April 29, 2024
Nasim Ghanbari

Nasim Ghanbari

Academic Rank: Assistant professor
Address:
Degree: Ph.D in English Language Teaching
Phone: 077 3122 2321
Faculty: Faculty of Humanities

Research

Title
The effect of online teaching on the use and quality of counterarguments and rebuttals in EFL integrated argumentative writing
Type Thesis
Keywords
Argumentative writing, counterargument, rebuttal, online mode, integrated writing
Researchers zeynab kaabi (Student) , Nasim Ghanbari (Primary advisor) , Parisa Abdolrezapour (Primary advisor)

Abstract

In ESL/EFL academic contexts, several studies have shown that learners face difficulties when developing secondary components of argumentative essays (i.e., counterarguments and rebuttals).
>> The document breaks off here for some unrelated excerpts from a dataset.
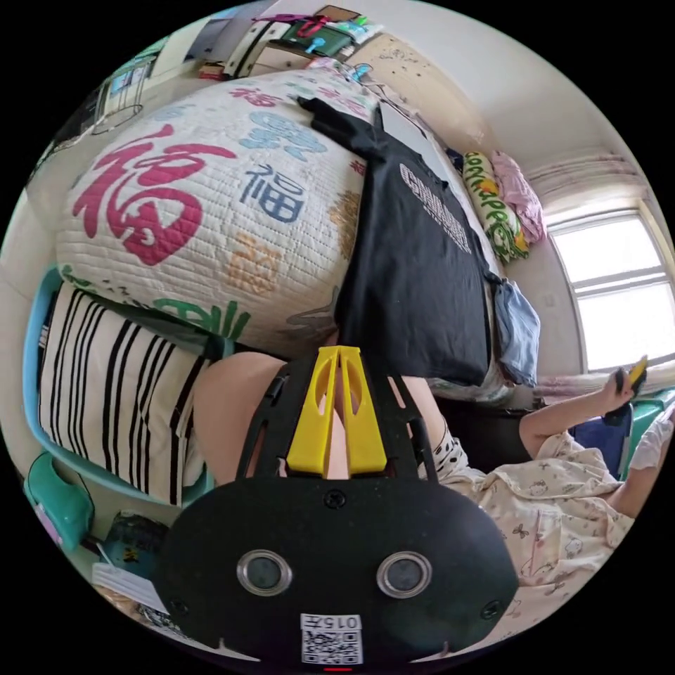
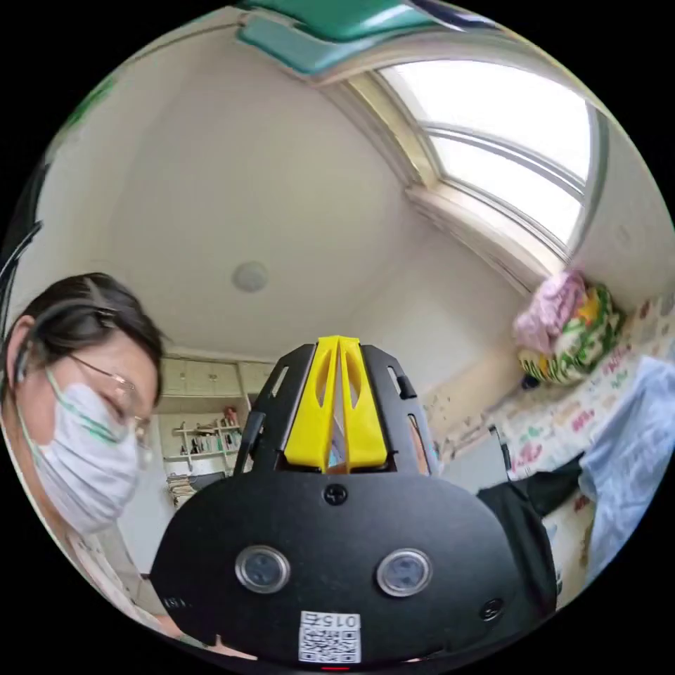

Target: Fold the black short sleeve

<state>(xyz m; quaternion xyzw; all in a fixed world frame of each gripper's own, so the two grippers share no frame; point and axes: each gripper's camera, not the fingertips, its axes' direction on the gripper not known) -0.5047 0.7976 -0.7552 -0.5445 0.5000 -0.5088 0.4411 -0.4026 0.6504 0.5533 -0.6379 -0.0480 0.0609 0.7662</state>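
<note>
A black short-sleeve shirt with white chest lettering lies spread flat on the quilted bed cover, one sleeve pointing to the far end. My left gripper is shut with nothing between its yellow jaws, its tips just short of the shirt's near hem. In the right gripper view my right gripper is shut and empty, tilted up toward the ceiling. The black shirt shows at that view's lower right on the bed. The other gripper shows in a hand at the right of the left gripper view.
A pale blue garment lies beside the shirt. A striped cloth sits in a blue basket. Rolled bedding is stacked by the window. A person in a mask leans in at the left.
</note>
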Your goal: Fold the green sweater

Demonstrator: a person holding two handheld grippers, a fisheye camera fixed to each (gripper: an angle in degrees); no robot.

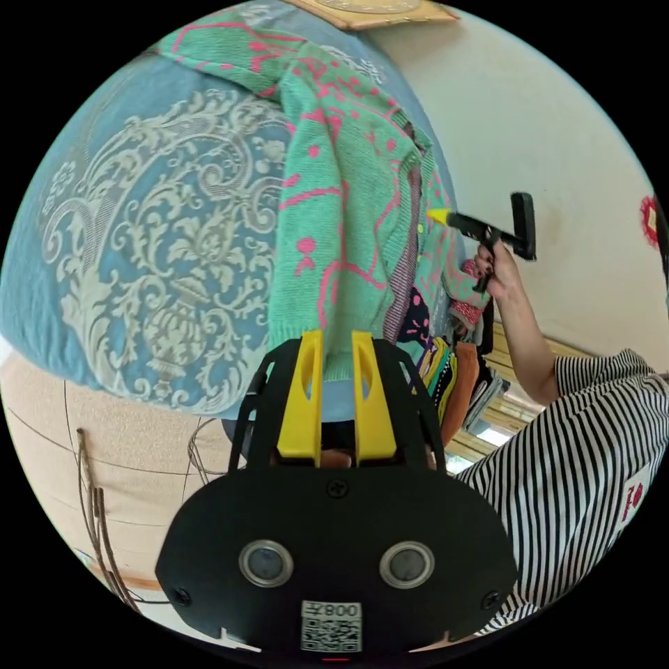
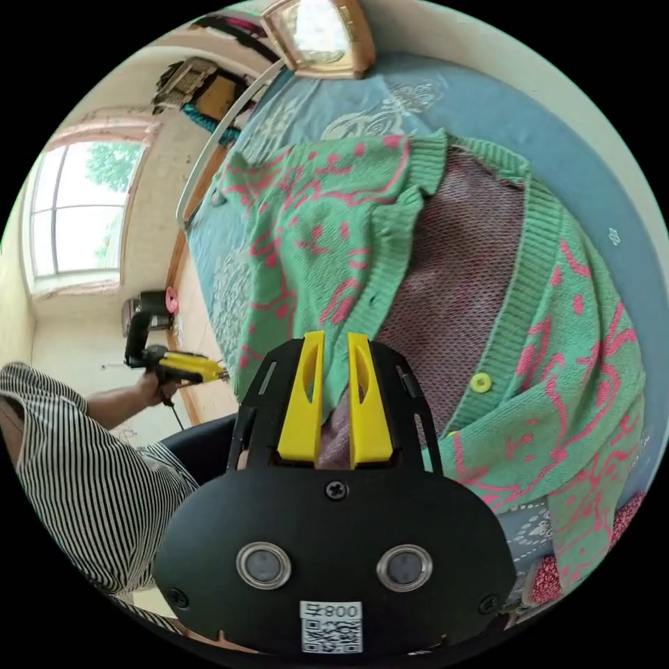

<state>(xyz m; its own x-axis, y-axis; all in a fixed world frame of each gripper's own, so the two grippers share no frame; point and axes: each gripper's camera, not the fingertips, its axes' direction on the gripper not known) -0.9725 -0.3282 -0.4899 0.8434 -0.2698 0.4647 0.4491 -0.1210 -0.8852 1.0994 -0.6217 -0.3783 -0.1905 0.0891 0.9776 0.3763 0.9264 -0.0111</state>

This has been attributed to different linguistic, psycholinguistic and cultural factors involved in developing argumentative writing. The research reported here aimed to investigate if online teaching mode would affect the use and quality of counterarguments and rebuttals in a reading-to-write task. The assumption was that providing the learners with the source text in an online mode would reduce the psycholinguistic burden and hence give them more opportunities to develop secondary components of the texts. For this aim, a body of 44 Iranian EFL learners were assigned into two groups: Online reading-to-write group (ORW, N= 22) who received source reading passages in an online mode as an experimental group, and reading-to-write group (RW, N= 22) who received source reading passages in a traditional face-to-face mode as the control group in this study. The findings showed that ORW group outperformed RW group regarding the use and quality of counterarguments and rebuttals. In addition, ORW group performed better than the RW for developing counterarguments and rebuttals. The study discusses that integrated writing tasks in the flexible online mode would lessen the psycholinguistic barriers which in turn promote enhanced learners’ engagement with the source text and consequently direct their attention equally to both primary and secondary components of the argumentative text. The present study provides several implications for teachers and curriculum designers to improve EFL argumentative writing.